Il celebre sociologo tedesco Hartmut Rosa lancia un allarme su quella che considera una progressiva scomparsa, nella società contemporanea, degli spazi di libertà e dell'iniziativa personale. In un'intervista al Tages-Anzeiger (TA) collega la stretta regolamentazione di ogni aspetto della vita al diffuso senso di esaurimento delle persone e alla crescita delle formazioni politiche populiste. «Il mio punto di partenza sono osservazioni sulla vita quotidiana e sul dibattito politico, che hanno qualcosa in comune», spiega il 60enne autore di numerosi saggi, diversi dei quali tradotti anche in italiano. «Nella mia percezione il nostro agire diventa quasi ovunque sempre più un eseguire». Per il sociologo, agire significa invece avere margini di azione, spazi in cui è possibile decidere.
L'esempio
Il professore all'università di Jena cita il caso del controllore sul treno. «Se in passato qualcuno su un convoglio dimenticava il biglietto o l'automatico era rotto, il controllore poteva decidere in base alla situazione. Oggi le regole sono rigide». La conseguenza? «Il giudizio personale non conta più, tutto avviene attraverso controlli formali e digitali. Chi nonostante ciò chiude un occhio diventa un criminale». Questa compressione degli spazi vitali ha un costo psicologico e sociale elevatissimo. «Se gli spazi di manovra scompaiono, sono costretto a spegnere di colpo le mie emozioni e la mia capacità di giudizio o a lavorare contro di esse. Entrambe le cose possono portare a una perdita di energia, che stiamo osservando proprio in tutto il mondo». Questa energia repressa, secondo l'accademico, trova una pericolosa valvola di sfogo. «Non c'è da meravigliarsi se le emozioni si accumulano e permettono l'ascesa del populismo di destra». Il nesso è diretto: la semplificazione forzata della complessità in scelte binarie alimenta la polarizzazione. «Se la complessa realtà viene ridotta a decisioni del tipo 'questo o quello' le emozioni ribollono».
Le contromisure
La via d'uscita proposta da Rosa passa attraverso la riconquista responsabile degli spazi di manovra, nel discorso pubblico e nella vita di tutti i giorni. «Bisogna utilizzare i margini anche nella vita quotidiana, proprio lì dove in realtà non sono dati.

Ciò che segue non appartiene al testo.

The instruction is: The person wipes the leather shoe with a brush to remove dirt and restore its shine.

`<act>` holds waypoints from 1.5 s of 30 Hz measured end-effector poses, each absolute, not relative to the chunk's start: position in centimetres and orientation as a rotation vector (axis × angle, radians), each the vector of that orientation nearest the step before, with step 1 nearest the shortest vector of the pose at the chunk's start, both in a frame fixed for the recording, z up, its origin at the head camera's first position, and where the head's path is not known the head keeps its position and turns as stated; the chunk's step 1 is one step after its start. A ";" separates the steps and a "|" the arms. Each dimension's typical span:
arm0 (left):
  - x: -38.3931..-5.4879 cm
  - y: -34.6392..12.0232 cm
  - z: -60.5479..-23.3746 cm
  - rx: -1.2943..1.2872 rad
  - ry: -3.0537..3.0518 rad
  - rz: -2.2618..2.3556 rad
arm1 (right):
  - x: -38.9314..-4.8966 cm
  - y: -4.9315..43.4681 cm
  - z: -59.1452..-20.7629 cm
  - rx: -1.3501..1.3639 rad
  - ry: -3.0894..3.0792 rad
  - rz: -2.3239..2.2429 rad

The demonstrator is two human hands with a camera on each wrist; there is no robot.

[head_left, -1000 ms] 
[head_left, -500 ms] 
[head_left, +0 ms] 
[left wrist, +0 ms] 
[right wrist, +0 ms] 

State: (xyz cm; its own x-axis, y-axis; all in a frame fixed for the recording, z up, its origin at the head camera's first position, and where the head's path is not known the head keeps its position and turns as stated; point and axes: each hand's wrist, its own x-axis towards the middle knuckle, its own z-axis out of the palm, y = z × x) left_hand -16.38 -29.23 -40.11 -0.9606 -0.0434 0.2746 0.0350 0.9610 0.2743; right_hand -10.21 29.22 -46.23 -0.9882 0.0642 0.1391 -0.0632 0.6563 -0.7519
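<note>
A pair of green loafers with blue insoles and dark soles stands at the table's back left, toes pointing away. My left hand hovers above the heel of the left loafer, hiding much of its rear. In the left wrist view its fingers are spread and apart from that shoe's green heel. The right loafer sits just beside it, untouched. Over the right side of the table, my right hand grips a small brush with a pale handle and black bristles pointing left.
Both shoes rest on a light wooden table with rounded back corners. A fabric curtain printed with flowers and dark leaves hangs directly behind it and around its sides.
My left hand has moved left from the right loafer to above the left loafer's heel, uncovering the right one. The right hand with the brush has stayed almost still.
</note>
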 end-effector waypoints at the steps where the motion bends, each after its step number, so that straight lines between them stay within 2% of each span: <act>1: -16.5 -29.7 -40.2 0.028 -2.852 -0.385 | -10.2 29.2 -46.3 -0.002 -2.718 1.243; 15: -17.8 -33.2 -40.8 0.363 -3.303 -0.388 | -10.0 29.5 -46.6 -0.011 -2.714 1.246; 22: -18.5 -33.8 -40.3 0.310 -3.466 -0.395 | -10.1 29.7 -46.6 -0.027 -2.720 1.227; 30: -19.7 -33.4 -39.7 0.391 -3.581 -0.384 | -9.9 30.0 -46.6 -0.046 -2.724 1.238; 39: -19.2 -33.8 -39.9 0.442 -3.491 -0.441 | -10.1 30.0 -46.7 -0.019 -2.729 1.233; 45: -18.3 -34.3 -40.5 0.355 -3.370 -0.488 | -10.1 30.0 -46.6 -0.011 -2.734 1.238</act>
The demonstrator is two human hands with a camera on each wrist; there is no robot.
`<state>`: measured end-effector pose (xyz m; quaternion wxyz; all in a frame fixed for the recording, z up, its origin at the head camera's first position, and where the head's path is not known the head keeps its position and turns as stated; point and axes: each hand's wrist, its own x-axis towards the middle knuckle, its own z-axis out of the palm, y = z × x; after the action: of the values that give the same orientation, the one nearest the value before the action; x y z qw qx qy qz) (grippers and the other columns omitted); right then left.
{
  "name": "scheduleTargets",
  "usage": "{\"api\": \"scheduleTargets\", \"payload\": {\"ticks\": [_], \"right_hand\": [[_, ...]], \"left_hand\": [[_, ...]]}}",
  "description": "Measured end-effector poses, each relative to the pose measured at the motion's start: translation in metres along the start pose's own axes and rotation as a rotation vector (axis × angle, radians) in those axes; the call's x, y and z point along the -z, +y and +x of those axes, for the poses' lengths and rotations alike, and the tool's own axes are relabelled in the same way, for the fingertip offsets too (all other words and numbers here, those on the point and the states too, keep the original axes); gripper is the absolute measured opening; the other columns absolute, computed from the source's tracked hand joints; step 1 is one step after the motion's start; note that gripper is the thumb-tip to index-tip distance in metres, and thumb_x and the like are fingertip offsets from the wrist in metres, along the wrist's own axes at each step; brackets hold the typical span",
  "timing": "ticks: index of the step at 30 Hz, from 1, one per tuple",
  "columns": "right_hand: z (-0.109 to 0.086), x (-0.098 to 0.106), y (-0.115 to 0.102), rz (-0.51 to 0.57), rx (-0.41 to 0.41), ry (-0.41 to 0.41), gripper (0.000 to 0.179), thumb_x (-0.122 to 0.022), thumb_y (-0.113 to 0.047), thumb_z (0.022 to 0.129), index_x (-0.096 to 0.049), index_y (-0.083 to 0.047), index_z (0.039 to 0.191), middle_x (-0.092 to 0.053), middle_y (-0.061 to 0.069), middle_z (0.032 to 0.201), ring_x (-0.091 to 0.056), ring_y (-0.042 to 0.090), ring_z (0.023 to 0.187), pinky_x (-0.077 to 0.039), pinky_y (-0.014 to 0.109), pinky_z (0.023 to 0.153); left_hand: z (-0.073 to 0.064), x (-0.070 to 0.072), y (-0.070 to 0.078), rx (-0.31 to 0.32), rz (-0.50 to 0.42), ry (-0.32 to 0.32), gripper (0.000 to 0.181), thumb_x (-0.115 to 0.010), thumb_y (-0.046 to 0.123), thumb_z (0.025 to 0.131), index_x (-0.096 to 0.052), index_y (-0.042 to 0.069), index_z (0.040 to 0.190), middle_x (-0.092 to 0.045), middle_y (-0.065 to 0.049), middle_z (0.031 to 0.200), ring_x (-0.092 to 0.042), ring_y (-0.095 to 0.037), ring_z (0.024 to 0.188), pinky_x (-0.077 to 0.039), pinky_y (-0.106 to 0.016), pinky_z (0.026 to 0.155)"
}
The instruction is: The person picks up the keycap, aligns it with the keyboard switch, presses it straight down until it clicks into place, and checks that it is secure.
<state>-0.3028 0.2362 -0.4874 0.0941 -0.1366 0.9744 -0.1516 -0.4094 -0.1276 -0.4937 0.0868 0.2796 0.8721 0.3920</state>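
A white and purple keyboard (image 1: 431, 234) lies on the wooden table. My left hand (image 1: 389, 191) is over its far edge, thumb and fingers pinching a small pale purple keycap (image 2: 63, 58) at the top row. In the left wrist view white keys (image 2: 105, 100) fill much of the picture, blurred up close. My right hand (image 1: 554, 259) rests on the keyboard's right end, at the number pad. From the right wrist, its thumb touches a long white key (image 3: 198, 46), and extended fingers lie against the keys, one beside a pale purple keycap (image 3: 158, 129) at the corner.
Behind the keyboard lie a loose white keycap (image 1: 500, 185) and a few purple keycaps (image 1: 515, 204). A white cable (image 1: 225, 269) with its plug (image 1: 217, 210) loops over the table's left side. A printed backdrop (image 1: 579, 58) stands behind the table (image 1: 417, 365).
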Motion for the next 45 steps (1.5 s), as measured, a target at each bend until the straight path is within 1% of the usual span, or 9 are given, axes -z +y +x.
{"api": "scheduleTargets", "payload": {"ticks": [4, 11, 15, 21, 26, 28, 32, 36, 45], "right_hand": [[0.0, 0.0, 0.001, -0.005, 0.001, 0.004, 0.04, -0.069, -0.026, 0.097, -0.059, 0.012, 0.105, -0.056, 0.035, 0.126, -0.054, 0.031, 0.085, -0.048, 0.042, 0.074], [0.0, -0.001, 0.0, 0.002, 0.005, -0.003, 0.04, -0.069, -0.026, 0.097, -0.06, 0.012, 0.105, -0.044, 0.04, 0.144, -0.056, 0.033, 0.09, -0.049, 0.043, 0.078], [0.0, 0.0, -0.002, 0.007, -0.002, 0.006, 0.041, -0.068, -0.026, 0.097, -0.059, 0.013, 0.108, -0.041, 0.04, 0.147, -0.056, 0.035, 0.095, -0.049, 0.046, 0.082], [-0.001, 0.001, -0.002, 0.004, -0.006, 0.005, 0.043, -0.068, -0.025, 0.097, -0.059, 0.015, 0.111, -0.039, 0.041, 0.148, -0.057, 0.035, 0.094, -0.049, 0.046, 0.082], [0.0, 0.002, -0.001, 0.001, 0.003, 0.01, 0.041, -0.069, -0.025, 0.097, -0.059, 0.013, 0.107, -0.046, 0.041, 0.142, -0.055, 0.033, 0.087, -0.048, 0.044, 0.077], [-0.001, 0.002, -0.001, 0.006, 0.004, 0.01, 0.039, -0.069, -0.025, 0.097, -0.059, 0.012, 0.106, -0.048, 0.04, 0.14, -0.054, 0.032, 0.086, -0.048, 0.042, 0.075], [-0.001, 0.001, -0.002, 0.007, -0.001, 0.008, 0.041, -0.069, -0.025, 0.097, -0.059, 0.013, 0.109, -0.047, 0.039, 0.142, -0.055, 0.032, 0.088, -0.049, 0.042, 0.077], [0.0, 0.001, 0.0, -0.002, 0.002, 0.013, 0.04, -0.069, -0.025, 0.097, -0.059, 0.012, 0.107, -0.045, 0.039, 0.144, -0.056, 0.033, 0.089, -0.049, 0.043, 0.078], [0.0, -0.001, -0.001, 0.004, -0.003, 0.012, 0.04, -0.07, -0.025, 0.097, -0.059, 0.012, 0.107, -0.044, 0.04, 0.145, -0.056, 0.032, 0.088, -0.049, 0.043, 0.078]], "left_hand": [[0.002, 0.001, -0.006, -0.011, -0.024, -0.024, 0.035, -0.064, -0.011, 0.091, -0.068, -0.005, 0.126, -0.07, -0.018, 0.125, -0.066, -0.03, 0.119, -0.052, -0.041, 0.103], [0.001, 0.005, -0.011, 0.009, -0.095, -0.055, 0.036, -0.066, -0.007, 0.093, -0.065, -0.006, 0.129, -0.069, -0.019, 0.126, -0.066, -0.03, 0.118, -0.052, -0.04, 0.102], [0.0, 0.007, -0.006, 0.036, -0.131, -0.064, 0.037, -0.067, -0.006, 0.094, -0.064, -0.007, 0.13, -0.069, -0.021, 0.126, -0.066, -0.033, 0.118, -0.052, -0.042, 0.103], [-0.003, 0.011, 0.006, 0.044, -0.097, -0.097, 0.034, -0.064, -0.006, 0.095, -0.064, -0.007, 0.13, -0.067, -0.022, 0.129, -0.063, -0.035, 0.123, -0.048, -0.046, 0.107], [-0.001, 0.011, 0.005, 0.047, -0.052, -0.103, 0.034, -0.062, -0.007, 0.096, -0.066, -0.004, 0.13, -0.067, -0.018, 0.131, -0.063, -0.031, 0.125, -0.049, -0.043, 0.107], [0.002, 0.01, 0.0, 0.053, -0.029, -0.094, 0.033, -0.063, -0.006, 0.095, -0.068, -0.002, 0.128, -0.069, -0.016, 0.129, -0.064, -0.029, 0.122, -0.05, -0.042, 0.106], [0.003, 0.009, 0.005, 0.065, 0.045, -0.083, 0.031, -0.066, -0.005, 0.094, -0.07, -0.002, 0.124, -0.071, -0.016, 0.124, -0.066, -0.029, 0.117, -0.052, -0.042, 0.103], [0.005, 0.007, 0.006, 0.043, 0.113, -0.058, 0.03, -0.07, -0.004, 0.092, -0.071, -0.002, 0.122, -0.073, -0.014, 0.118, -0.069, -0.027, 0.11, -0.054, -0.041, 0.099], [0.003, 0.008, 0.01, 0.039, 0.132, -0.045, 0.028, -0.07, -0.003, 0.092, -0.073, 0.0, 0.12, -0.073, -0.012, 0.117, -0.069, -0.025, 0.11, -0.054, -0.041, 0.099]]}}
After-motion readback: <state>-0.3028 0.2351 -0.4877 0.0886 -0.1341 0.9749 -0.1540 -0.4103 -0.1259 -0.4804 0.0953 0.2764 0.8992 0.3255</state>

Il controllore dovrebbe chiudere un occhio, anche se in realtà non gli è permesso». Questo, sostiene, restituisce energia d'azione a tutti i soggetti coinvolti. Interrogato sull'incendio di Capodanno di Crans-Montana (VS) Rosa ne riconosce la gravità. «Tali tragedie ci pongono davanti agli occhi che la vita è davvero pericolosa, sempre ancora, nonostante tutte le misure di sicurezza». Il sociologo noto in particolare per la sua teoria sulla risonanza mette però in guardia dalla reazione istintiva di rispondere al disastro con un ulteriore inasprimento delle norme. «Il tentativo di escludere sistematicamente tutti i pericoli immaginabili ha come rovescio della medaglia che la vita appassisce».